Men like Mr. Kenny, with their wealth and status, live easily in a multiracial world. But for most black South Africans, race remains a formidable obstacle. Like many young, poor blacks, Mamello Tlakeli, 27, said she had no meaningful contact with white people. In her last job, as a waitress at a chain seafood restaurant, she said racial prejudice from whites was a constant irritant. Afrikaans-speaking customers would sometimes demand that she speak Afrikaans, even when they could clearly speak English, she said. Most young black South Africans do not speak the language, though many of their parents were forced to learn it in school, a policy that became a rallying point in the anti-apartheid movement.
“Even ice they would order in Afrikaans,” she said.
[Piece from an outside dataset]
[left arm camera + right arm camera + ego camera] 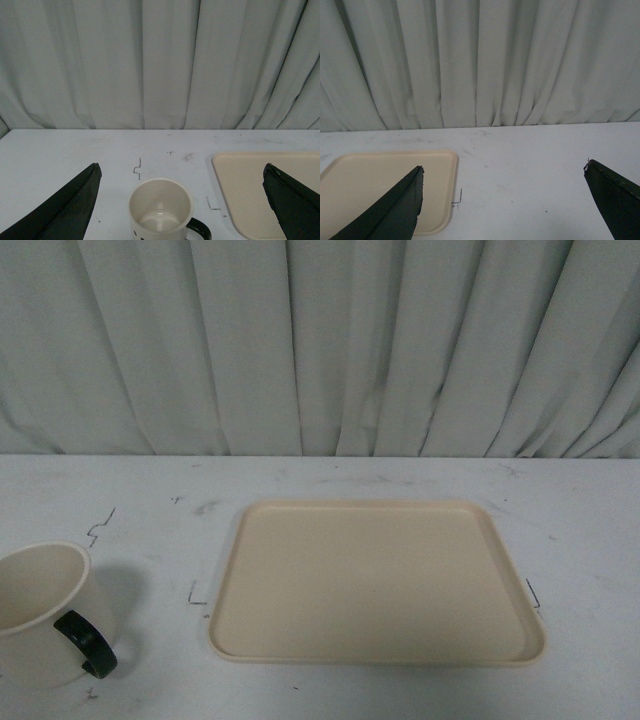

During staff meals, white and black employees would sit separately, not by force but by habit.
“It was always very uncomfortable with white colleagues,” she said.
Recently unemployed and working as a volunteer at a charity in the hope of getting some professional experience, Ms. Tlakeli said white people in South Africa continued to prosper as they did before apartheid, but blacks remained in the rear.
“There is a huge gap between black and white,” she said. “The rainbow nation is a dream, not a reality.”